**Directions for this task:** Extract each line of the data and write it out again exactly.

**Data shown:**
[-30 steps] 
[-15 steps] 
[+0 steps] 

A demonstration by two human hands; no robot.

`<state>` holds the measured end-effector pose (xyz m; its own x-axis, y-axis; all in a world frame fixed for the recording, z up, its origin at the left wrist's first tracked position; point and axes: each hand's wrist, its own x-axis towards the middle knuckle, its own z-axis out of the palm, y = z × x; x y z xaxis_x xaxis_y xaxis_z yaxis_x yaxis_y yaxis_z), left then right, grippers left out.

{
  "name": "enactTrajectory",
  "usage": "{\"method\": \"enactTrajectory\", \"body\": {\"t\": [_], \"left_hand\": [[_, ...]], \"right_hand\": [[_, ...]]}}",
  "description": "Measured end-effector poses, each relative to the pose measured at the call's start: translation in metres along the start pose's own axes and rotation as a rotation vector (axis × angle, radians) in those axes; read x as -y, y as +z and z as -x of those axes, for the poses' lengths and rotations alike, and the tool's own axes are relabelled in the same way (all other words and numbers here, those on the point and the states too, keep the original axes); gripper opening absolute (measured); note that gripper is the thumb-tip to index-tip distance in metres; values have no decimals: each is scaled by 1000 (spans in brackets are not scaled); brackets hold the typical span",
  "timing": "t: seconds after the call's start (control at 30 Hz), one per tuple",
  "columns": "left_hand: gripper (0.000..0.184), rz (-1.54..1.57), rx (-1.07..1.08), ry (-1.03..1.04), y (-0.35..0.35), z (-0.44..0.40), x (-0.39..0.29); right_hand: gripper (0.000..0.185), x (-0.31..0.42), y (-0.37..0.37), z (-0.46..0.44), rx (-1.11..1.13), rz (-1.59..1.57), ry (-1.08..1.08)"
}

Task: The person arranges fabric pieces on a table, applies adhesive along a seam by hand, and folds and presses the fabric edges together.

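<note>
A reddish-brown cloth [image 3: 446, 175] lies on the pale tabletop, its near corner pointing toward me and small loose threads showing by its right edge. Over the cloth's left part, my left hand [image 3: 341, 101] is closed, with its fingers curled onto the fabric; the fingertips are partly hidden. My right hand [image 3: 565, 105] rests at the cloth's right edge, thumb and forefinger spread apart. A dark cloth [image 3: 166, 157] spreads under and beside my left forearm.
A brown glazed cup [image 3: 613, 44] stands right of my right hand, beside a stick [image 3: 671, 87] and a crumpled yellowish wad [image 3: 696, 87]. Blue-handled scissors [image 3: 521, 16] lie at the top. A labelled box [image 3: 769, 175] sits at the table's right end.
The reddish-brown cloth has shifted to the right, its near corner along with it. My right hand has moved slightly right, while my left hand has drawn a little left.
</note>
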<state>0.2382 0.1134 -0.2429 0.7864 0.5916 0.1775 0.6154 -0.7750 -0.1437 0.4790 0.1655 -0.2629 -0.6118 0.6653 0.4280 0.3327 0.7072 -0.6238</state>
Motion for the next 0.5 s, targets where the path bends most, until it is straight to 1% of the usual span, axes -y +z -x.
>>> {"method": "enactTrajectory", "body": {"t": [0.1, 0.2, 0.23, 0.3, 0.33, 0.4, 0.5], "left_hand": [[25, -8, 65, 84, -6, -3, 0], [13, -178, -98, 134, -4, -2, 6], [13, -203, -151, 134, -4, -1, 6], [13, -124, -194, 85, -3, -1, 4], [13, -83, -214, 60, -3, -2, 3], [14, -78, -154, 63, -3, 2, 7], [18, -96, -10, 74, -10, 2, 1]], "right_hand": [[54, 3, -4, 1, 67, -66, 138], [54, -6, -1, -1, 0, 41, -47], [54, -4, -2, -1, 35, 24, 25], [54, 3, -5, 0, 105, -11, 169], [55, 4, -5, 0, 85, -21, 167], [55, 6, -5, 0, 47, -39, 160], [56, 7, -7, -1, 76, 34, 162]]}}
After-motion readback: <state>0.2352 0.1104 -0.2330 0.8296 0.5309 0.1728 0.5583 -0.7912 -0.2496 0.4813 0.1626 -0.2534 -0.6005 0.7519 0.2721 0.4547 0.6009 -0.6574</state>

**Response to the task:**
[-30 steps] 
[-15 steps] 
[+0 steps] 

A demonstration by two human hands; no robot.

`<state>` holds the measured end-effector pose (xyz m; its own x-axis, y-axis; all in a world frame fixed for the recording, z up, its origin at the left wrist's first tracked position; point and axes: each hand's wrist, its own x-axis towards the middle knuckle, its own z-axis out of the palm, y = z × x; x y z xaxis_x xaxis_y xaxis_z yaxis_x yaxis_y yaxis_z), left then right, grippers left out.

{
  "name": "enactTrajectory",
  "usage": "{\"method\": \"enactTrajectory\", \"body\": {\"t\": [_], \"left_hand\": [[_, ...]], \"right_hand\": [[_, ...]]}}",
  "description": "Measured end-effector poses, each relative to the pose measured at the call's start: translation in metres along the start pose's own axes and rotation as a rotation vector (axis × angle, radians) in those axes; read x as -y, y as +z and z as -x of those axes, for the poses' lengths and rotations alike, and the tool's own axes are relabelled in the same way (all other words and numbers here, those on the point and the states too, keep the original axes); gripper opening absolute (measured); note that gripper is the thumb-tip to index-tip distance in metres; values have no decimals: each is scaled by 1000 (spans in brackets are not scaled); brackets hold the typical span",
  "timing": "t: seconds after the call's start (control at 30 Hz), one per tuple",
  "columns": "left_hand: gripper (0.000..0.184), rz (-1.54..1.57), rx (-1.07..1.08), ry (-1.03..1.04), y (-0.35..0.35), z (-0.44..0.40), x (-0.39..0.29); right_hand: gripper (0.000..0.185), x (-0.31..0.42), y (-0.37..0.37), z (-0.46..0.44), rx (-1.11..1.13), rz (-1.59..1.57), ry (-1.08..1.08)"
}

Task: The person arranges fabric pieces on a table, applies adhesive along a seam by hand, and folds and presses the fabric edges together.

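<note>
A reddish-brown cloth [image 3: 446, 175] lies on the pale tabletop, its near corner pointing toward me and small loose threads showing by its right edge. Over the cloth's left part, my left hand [image 3: 341, 101] is closed, with its fingers curled onto the fabric; the fingertips are partly hidden. My right hand [image 3: 565, 105] rests at the cloth's right edge, thumb and forefinger spread apart. A dark cloth [image 3: 166, 157] spreads under and beside my left forearm.
A brown glazed cup [image 3: 613, 44] stands right of my right hand, beside a stick [image 3: 671, 87] and a crumpled yellowish wad [image 3: 696, 87]. Blue-handled scissors [image 3: 521, 16] lie at the top. A labelled box [image 3: 769, 175] sits at the table's right end.
The reddish-brown cloth has shifted to the right, its near corner along with it. My right hand has moved slightly right, while my left hand has drawn a little left.
</note>
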<state>0.2382 0.1134 -0.2429 0.7864 0.5916 0.1775 0.6154 -0.7750 -0.1437 0.4790 0.1655 -0.2629 -0.6118 0.6653 0.4280 0.3327 0.7072 -0.6238</state>
Motion for the next 0.5 s, targets where the path bends most, until it is straight to 1% of the usual span, axes -y +z -x.
>>> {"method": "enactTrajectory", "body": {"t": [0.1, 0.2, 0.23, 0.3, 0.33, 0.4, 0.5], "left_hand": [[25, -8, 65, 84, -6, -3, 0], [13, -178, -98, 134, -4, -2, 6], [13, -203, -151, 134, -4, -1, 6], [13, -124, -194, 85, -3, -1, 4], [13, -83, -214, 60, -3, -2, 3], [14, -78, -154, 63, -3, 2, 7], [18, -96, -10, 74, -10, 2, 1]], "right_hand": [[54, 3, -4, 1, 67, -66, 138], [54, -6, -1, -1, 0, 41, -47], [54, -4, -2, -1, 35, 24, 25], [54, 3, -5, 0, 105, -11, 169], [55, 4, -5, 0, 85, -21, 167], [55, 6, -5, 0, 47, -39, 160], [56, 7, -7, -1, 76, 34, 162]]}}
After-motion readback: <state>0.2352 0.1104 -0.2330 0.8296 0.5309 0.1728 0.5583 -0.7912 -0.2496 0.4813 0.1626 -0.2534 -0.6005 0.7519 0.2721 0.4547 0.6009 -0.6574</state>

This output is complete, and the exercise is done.